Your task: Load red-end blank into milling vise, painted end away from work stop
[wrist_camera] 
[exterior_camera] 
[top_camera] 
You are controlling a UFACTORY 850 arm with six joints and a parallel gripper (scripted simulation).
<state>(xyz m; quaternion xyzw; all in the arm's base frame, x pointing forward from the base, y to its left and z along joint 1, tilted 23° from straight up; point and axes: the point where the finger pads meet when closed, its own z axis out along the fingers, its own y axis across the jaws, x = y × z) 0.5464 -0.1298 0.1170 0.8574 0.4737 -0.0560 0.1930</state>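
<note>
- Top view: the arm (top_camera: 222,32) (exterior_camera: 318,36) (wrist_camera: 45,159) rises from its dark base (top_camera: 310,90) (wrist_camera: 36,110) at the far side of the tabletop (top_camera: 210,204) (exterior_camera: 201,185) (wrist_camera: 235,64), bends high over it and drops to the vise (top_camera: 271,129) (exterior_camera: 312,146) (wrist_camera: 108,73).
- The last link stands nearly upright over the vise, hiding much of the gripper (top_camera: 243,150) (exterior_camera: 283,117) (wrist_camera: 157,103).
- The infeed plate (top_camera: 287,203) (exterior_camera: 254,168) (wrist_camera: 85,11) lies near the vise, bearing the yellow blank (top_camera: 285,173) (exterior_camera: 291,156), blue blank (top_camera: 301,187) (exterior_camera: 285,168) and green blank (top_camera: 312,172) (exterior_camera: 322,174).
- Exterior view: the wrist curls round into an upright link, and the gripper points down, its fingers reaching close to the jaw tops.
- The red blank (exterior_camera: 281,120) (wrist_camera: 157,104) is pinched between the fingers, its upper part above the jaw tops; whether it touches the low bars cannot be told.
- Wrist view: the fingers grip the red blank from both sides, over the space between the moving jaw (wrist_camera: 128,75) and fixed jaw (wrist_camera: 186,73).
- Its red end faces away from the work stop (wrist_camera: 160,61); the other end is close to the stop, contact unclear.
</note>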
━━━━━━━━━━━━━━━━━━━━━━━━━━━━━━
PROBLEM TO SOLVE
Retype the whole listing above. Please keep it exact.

ANSWER TO THIS PROBLEM
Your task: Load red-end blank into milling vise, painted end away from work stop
[wrist_camera] 
[exterior_camera] 
[top_camera] 
You are controlling a UFACTORY 850 arm with six joints and a parallel gripper (scripted simulation).
<state>(xyz m; quaternion xyzw; all in the arm's base frame, x pointing forward from the base, y to its left and z along joint 1, tilted 23° from straight up; point and axes: the point where the finger pads meet when closed, its own z axis out along the fingers, its own y axis across the jaws, x = y × z) 0.5464 -0.1298 0.1170 0.8574 0.4737 -0.0560 0.1930</state>
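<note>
- Top view: the arm (top_camera: 222,32) (exterior_camera: 318,36) (wrist_camera: 45,159) rises from its dark base (top_camera: 310,90) (wrist_camera: 36,110) at the far side of the tabletop (top_camera: 210,204) (exterior_camera: 201,185) (wrist_camera: 235,64), bends high over it and drops to the vise (top_camera: 271,129) (exterior_camera: 312,146) (wrist_camera: 108,73).
- The last link stands nearly upright over the vise, hiding much of the gripper (top_camera: 243,150) (exterior_camera: 283,117) (wrist_camera: 157,103).
- The infeed plate (top_camera: 287,203) (exterior_camera: 254,168) (wrist_camera: 85,11) lies near the vise, bearing the yellow blank (top_camera: 285,173) (exterior_camera: 291,156), blue blank (top_camera: 301,187) (exterior_camera: 285,168) and green blank (top_camera: 312,172) (exterior_camera: 322,174).
- Exterior view: the wrist curls round into an upright link, and the gripper points down, its fingers reaching close to the jaw tops.
- The red blank (exterior_camera: 281,120) (wrist_camera: 157,104) is pinched between the fingers, its upper part above the jaw tops; whether it touches the low bars cannot be told.
- Wrist view: the fingers grip the red blank from both sides, over the space between the moving jaw (wrist_camera: 128,75) and fixed jaw (wrist_camera: 186,73).
- Its red end faces away from the work stop (wrist_camera: 160,61); the other end is close to the stop, contact unclear.
</note>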

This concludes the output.